Keywords: Pocket switched networks; routings; distributed cluster detections; delay tolerant networks; mobility in network
In Delay-Tolerant Networks (DTNs), the communicative nodes are associated sparsely with one another without any face to face link among the devices which are affected by social and geographic constraints [1–3]. In these networks, nodes are connected intermittently and use a store-plus-forward technique for message passing. Nodes use this approach by keeping copies in their buffer and send the message whenever they get the opportunity to an available path under the constraints of limited bandwidth [4–6]. Depending on the method of transmission and communication scenario, DTNs are grouped either as flooding, forwarding, or social category; where the last category is based on human relationships, behavior, and pattern in society. From the social-based DTN, pocket switch network (PSN) has been introduced. Hence PSN is a part of DTNs [7–10]. The term “pocket” here is employed rather than “packet” to mean that information is transferring from one mobile in the pocket to another. It uses humans and their motion to transfer information. Mobile phones are all over the place and since these devices are placed in pockets, hence the term PSN. It is a network where mobile devices handheld by people are the key to share messages [11–14]. It was first introduced by Crowcroft in 2005 to build the complex links among the people [15–17]. It gives a particular quality of service for these mobile networks which are dynamically changeable and helps to apply “people-oriented universal mobile computing.” Fig. 1 represents such a network where people share their messages until the connection lasts among the mobile phones within certain regions when they move around [18–21].

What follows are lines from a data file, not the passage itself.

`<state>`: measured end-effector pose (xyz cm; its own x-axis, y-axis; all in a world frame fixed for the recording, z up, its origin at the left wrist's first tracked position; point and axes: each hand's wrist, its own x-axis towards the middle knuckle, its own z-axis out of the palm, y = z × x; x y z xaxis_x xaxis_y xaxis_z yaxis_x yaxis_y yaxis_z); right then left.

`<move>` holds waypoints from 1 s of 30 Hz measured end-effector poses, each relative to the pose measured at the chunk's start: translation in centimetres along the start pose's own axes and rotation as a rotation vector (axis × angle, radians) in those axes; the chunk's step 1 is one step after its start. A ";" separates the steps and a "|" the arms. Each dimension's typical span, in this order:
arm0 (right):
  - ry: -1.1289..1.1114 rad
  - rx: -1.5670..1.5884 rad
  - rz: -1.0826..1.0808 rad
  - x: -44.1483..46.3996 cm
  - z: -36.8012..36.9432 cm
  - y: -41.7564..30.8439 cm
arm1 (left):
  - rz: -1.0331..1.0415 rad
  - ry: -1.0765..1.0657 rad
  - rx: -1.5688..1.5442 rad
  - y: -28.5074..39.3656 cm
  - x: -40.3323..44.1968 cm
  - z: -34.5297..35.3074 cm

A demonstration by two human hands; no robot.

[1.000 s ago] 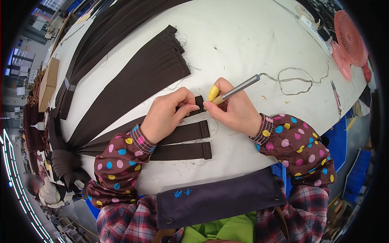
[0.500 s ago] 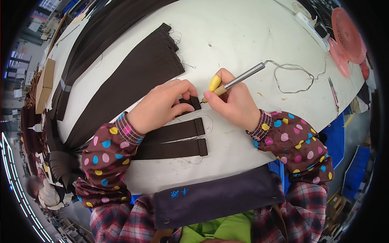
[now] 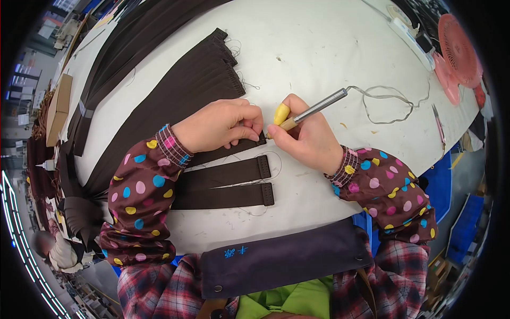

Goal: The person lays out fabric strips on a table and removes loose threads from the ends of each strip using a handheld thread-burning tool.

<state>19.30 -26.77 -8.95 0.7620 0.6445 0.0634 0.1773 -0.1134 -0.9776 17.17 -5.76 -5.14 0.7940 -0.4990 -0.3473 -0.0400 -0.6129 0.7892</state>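
My right hand [image 3: 309, 133] grips a corded pen-shaped tool like a soldering iron [image 3: 321, 105], with a metal barrel and tan grip. A yellow cover [image 3: 281, 112] shows at its index finger. The tool's tip points down-left at the end of a dark brown fabric strap [image 3: 256, 142]. My left hand [image 3: 226, 126] rests over that strap, thumb and index finger pinched at its end; what they pinch is hidden. Below lie two more dark straps [image 3: 228, 173] [image 3: 228, 196] with stitched ends. Loose threads curl beside them.
A fanned stack of dark straps [image 3: 175, 90] lies up-left, near a tied bundle [image 3: 111, 74]. A pink fan [image 3: 459, 50], power strip [image 3: 411, 42] and small pointed snips [image 3: 439, 125] are at right. The tool's cable [image 3: 388, 90] loops across the white table [image 3: 319, 48].
My left fingers have shifted slightly up and right and closed into a tighter pinch at the strap's end. The right hand with the tool has barely moved.
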 end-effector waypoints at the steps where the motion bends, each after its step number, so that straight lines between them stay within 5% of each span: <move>1: -0.002 0.004 0.005 0.0 0.0 0.1 | -0.002 0.014 -0.009 0.0 0.0 0.1; 24: -0.052 -0.051 0.033 0.0 -0.1 0.0 | 0.029 0.135 0.002 -0.1 -0.4 0.8; 30: 0.035 0.036 -0.013 0.2 0.3 0.4 | -0.142 0.192 -0.188 0.0 -0.8 0.8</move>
<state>19.36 -26.46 -9.37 0.7814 0.6186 0.0825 0.1651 -0.0774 -0.9832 16.08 -5.88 -5.24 0.8843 -0.2806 -0.3733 0.1788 -0.5351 0.8256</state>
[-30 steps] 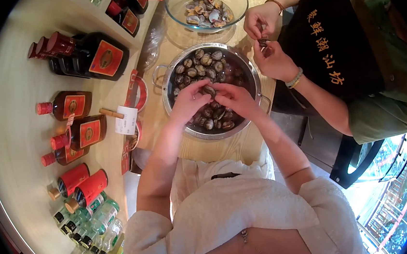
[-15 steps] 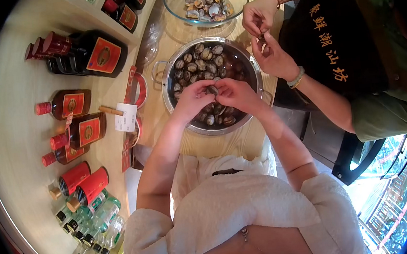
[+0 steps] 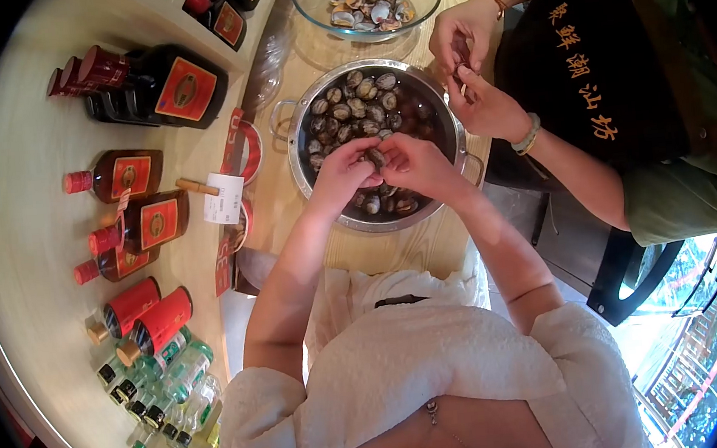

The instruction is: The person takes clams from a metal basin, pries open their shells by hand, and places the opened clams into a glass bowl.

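Both my hands meet over a round metal basin (image 3: 304,177) filled with dark ribbed clams (image 3: 355,109) in liquid. My left hand (image 3: 344,172) pinches one side of a clam (image 3: 376,158), and my right hand (image 3: 415,164) grips its other side, fingertips nearly touching. Most of that clam is hidden by my fingers, so I cannot tell whether its shell is parted. Behind the basin, a clear glass bowl (image 3: 299,11) contains shells showing pale insides and orange flesh (image 3: 369,8).
A co-worker in a dark apron (image 3: 567,78) stands at the right, their hands (image 3: 483,85) holding a small item beside the basin. Bottles with red labels (image 3: 154,225) line the shelf at left, above green-tinted bottles (image 3: 176,385). A white tag (image 3: 224,199) sticks out near the basin.
My hands stay together on the clam, with only slight finger movement. The co-worker's hands have shifted a little around their small item. The whole view has moved slightly.
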Tool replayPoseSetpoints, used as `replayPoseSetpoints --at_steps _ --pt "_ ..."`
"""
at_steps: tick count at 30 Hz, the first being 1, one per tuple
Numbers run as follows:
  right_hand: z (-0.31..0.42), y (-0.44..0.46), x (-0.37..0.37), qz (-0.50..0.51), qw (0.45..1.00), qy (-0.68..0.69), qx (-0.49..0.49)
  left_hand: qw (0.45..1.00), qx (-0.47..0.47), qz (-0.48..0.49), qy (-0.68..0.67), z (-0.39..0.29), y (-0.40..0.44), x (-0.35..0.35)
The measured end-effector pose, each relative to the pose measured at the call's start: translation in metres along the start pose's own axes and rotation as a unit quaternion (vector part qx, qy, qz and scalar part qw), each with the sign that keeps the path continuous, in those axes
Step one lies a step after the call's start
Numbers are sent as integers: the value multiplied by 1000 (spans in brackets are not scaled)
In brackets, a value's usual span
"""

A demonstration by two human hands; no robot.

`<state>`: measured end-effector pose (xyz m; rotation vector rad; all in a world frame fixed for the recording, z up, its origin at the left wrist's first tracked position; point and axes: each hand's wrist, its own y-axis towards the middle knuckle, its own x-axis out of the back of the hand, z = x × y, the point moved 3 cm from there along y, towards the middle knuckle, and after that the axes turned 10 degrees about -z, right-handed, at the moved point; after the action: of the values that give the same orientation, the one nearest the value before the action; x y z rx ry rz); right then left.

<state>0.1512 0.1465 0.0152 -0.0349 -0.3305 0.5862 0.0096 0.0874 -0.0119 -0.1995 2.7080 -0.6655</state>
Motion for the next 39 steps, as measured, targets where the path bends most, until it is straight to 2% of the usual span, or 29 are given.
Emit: replayPoseSetpoints --at_steps 7,22,33,37,39 --pt "-2 -3 -2 22 999 37 -3 1000 12 2 -14 5 -3 3" --pt "-5 -7 -3 33 999 22 26 998 53 23 -35 9 -10 5" --pt "-4 -8 -7 33 998 -8 52 998 46 13 -30 18 -8 8" --pt "-8 -6 -8 39 998 -13 49 997 67 -14 -32 12 -13 4" --pt "-13 -6 -8 61 998 22 6 997 68 -3 -29 12 -12 6"
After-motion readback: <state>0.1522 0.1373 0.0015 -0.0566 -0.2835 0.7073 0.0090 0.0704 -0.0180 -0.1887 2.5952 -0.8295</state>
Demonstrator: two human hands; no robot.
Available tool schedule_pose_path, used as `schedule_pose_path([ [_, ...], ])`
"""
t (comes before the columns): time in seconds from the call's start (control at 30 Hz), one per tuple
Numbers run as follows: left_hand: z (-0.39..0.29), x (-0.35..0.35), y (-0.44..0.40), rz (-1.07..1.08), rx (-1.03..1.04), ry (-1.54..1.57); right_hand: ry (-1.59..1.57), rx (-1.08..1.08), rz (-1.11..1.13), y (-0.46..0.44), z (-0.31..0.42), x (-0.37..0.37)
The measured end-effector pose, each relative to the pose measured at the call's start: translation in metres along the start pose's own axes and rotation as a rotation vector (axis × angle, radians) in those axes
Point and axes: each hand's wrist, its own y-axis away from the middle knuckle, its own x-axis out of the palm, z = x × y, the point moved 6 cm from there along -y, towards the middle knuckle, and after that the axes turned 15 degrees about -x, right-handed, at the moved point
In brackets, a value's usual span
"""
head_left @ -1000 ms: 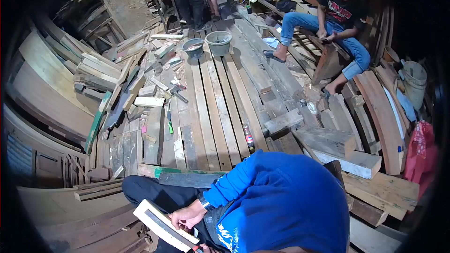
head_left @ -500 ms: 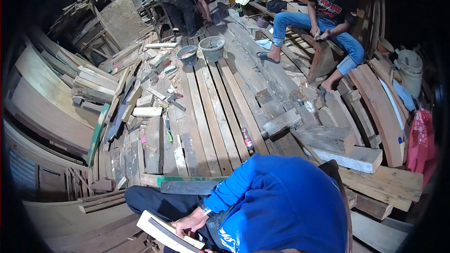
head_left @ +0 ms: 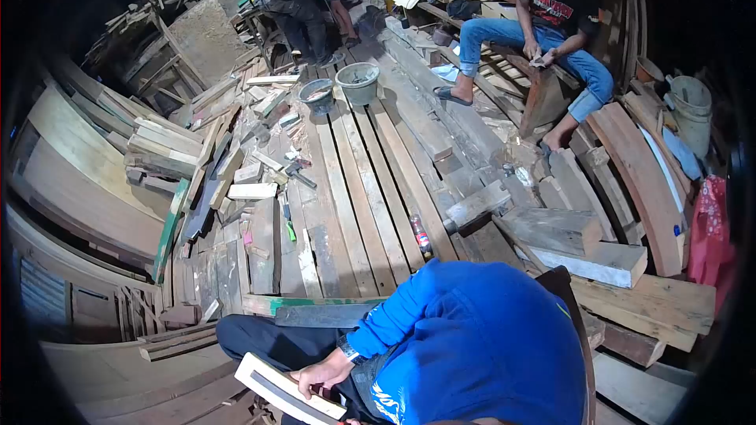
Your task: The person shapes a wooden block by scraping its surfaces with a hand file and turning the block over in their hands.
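Note:
My right hand (head_left: 319, 375), a watch on its wrist, is closed with bent fingers on a pale wooden piece (head_left: 260, 370) low in the view. A narrow dark strip (head_left: 276, 390) runs along the wood beneath the fingers; I cannot make out its kind. A small bit of red shows at the strip's lower end. At the bottom edge only a sliver of what looks like my left hand (head_left: 352, 422) shows, its fingers cut off. My bent leg (head_left: 256, 338) in dark trousers lies behind the wood. My blue top fills the bottom middle.
A plastic bottle (head_left: 420, 234) lies on the slatted planks. Two buckets, one grey (head_left: 358, 83), stand farther back. A hammer (head_left: 299, 177) and a green-handled tool (head_left: 289, 224) lie among offcuts. A person (head_left: 543, 39) sits at right, holding something small; others stand behind.
The background has shifted slightly right. My right hand stays on the pale wood, which has moved slightly right. The seated person's hands have shifted a little.

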Motion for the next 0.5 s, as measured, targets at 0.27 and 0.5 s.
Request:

In relation to such concept, cluster detection methods have been used to ensure effective message delivery in such networks. Hierarchical connections of such networks are made by forming clusters of nodes, which can be used to efficiently transfer messages between the nodes. Cluster-based message delivery techniques show effective data transmission. In this paper, we study distributed cluster detection methods and investigate the related routing protocols for message transmission in PSN [22–24]. The paper is shaped as follows. In Section 2, routing approaches in PSNs with the concept of DTNs are discussed. Then, distributed clustering techniques are described in Section 3. The results and discussion are presented in Section 4. Finally, the summary with future work is concluded in Section 5.
2 Routings in Pocket Switched Network (PSN)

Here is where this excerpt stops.